--- About this task ---
Will you transcribe all the entries word for word, skipping the pictures they hold?

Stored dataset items
■ ■ ■ ■

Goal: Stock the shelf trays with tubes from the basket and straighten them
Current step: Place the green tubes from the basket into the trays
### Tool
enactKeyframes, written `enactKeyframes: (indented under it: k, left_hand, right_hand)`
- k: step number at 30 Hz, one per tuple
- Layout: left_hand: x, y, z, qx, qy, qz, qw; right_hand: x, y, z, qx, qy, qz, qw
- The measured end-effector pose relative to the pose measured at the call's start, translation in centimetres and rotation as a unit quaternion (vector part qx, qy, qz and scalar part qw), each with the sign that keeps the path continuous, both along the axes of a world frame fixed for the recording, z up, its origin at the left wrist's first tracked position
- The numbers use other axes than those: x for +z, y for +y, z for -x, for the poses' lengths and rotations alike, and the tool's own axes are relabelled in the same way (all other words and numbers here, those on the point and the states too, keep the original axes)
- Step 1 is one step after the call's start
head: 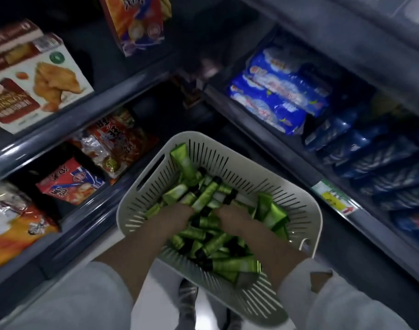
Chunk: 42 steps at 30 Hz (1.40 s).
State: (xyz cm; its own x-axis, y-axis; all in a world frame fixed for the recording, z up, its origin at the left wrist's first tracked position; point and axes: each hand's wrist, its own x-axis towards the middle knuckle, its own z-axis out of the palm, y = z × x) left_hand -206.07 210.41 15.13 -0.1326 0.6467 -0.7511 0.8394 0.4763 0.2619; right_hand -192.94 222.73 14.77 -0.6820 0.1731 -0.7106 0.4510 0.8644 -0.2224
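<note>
Dark shelf trays (84, 225) flank the scene, with red snack bags (72, 182) on the left and blue packs (275, 91) on the right. Between them sits a white slotted basket (227, 141) heaped with green black-capped tubes (218, 244). The left hand (177, 214) and right hand (234, 219) dig into the pile, near each other. Their fingers are buried among the tubes, so I cannot tell whether either grasps any.

A: Hands?
B: L hand (177, 214) and R hand (232, 219) both reach fwd and down, close together, backs up.
A: Grip?
B: Can't tell, fingers out of sight on both. Bare forearms (144, 253), pale sleeves (84, 294) pushed up the arms.
</note>
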Motion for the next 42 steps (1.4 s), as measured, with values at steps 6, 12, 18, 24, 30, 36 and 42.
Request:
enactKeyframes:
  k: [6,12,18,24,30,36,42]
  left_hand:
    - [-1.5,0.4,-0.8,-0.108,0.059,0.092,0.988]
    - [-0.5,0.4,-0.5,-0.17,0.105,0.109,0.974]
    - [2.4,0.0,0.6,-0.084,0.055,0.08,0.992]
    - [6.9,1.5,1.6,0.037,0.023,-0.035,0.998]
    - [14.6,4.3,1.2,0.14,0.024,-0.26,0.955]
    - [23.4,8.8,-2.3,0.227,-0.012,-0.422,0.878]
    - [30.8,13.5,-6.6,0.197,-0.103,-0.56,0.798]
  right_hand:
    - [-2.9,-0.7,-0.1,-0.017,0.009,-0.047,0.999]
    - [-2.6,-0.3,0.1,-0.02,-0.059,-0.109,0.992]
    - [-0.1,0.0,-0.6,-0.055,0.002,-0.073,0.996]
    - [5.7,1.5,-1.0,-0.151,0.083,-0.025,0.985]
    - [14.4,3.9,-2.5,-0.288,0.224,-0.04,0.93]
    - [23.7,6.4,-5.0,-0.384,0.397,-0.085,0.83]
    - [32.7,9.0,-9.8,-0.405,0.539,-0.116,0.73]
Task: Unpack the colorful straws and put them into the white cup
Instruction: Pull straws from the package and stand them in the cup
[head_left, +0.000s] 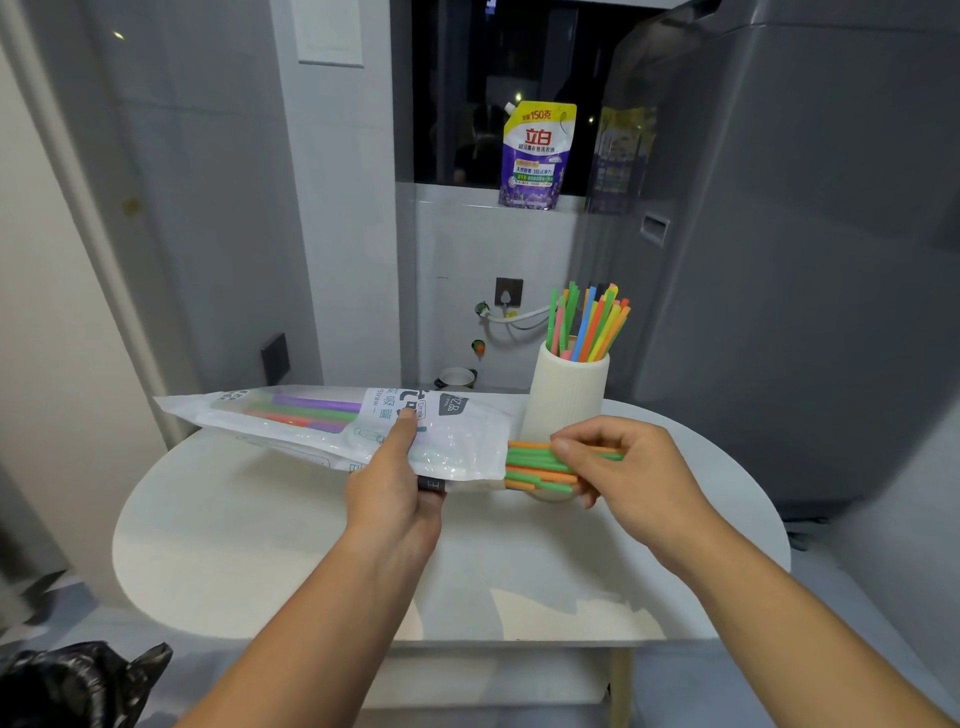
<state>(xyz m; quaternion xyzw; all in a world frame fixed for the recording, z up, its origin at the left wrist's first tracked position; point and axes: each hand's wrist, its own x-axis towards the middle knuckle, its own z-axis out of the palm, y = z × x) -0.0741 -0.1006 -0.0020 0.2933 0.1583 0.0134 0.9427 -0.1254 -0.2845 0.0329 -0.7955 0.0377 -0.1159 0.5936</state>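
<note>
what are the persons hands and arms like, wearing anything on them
No gloves on the left hand or the right hand. The left forearm and the right forearm are bare as far as the frame shows, with no sleeve in view. No watch, bracelet or ring is visible.

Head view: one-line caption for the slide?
Left hand holds the straw bag while the right hand grips green and orange straws at its open end, beside the straw-filled white cup.
</note>
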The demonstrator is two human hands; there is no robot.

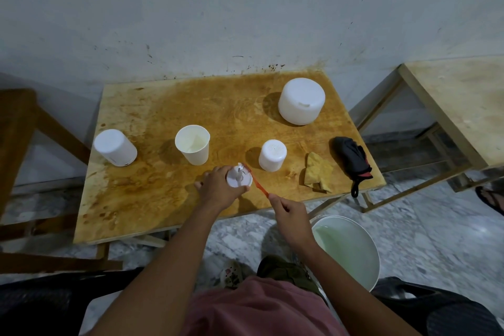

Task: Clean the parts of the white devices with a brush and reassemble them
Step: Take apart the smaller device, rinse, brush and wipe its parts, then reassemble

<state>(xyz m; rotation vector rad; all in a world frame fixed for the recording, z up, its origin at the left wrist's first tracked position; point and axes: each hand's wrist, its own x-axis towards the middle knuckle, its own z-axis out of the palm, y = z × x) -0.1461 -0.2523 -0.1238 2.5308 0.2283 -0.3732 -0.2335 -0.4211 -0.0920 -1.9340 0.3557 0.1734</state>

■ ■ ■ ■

--- Response to this task ---
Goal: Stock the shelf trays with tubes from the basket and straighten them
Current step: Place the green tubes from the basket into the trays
### Tool
enactKeyframes, written `enactKeyframes: (indented under it: k, left_hand, right_hand)`
- k: step number at 30 Hz, one per tuple
- Layout: left_hand: x, y, z, qx, qy, qz, qw; right_hand: x, y, z, qx, qy, qz, qw
- The measured end-effector pose relative to the pose measured at the call's start, translation in centimetres and rotation as a unit quaternion (vector part qx, qy, qz and scalar part qw), each with the sign that keeps the path continuous, both along the axes of a world frame fixed for the recording, z up, its origin at the left wrist's first tracked position
- The numbers use other axes than those: x for +z, y for +y, z for -x, for the poses' lengths and rotations alike, and the tool's own axes are relabelled in the same way (all other words and numbers here, those on the point and the states too, keep the original axes)
- Step 1 is one step after the call's start
head: 
Chunk: 42 steps at 30 Hz (1.40 s).
State: (xyz cm; its own x-axis, y-axis; all in a world frame fixed for the recording, z up, its origin at the left wrist's first tracked position; point and axes: each hand's wrist, its own x-axis towards the middle knuckle, its own z-axis out of the palm, y = z × x) left_hand -206.07 210.41 15.13 -0.1326 0.6467 -0.7511 0.8394 0.4763 0.2619; right_hand -192.94 222.73 14.77 -0.6820 0.1731 -0.7106 0.4510 0.8644 -0.2224
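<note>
Dark shelf trays (84, 225) flank the scene, with red snack bags (72, 182) on the left and blue packs (275, 91) on the right. Between them sits a white slotted basket (227, 141) heaped with green black-capped tubes (218, 244). The left hand (177, 214) and right hand (234, 219) dig into the pile, near each other. Their fingers are buried among the tubes, so I cannot tell whether either grasps any.

A: Hands?
B: L hand (177, 214) and R hand (232, 219) both reach fwd and down, close together, backs up.
A: Grip?
B: Can't tell, fingers out of sight on both. Bare forearms (144, 253), pale sleeves (84, 294) pushed up the arms.
</note>
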Motion for the next 42 steps (1.4 s), as measured, with values at steps 6, 12, 18, 24, 30, 36 and 42.
Request:
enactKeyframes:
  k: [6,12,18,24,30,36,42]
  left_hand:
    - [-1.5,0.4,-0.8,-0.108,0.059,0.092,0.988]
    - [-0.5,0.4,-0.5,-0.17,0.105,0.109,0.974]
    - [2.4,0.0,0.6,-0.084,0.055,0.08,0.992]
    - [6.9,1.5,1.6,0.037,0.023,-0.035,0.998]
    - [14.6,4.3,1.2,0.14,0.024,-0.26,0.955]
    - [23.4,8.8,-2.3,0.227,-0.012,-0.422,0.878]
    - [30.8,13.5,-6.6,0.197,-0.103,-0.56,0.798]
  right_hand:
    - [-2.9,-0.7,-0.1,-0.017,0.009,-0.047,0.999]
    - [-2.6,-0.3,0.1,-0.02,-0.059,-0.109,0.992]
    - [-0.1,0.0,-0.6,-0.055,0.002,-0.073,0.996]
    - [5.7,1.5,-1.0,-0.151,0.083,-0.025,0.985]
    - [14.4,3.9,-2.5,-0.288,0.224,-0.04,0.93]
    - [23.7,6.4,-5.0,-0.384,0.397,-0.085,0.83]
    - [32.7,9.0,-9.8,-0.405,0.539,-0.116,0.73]
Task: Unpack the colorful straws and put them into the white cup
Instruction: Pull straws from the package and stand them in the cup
[head_left, +0.000s] 
<state>(xyz m; quaternion xyzw; all in a world frame fixed for the recording, z up, its origin at the left wrist's first tracked position; point and axes: each hand's wrist, its own x-axis towards the middle knuckle, its own z-axis out of the palm, y = z × x) -0.0741 -0.1006 -0.0020 0.2933 0.1583 0.0134 0.9427 -0.1254 -0.2845 0.0329 -0.7955 0.0377 -0.1159 0.5936</state>
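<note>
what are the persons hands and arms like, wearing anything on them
No gloves on the left hand or the right hand. The left forearm and the right forearm are bare as far as the frame shows, with no sleeve in view. No watch, bracelet or ring is visible.

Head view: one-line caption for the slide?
Left hand holds the straw bag while the right hand grips green and orange straws at its open end, beside the straw-filled white cup.
</note>
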The demonstrator is two human hands; there is no robot.


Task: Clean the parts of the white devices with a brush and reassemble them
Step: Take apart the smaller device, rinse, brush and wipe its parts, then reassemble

<state>(xyz m; rotation vector rad; all in a world frame fixed for the recording, z up, its origin at the left wrist's first tracked position; point and axes: each hand's wrist, its own x-axis towards the middle knuckle, its own z-axis out of the palm, y = z × x) -0.1461 -0.2523 -0.1238 2.5308 0.2283 -0.3732 -0.2335 -0.4211 -0.0920 -1.9340 0.3557 0.1734</state>

This finishes the output for the exercise.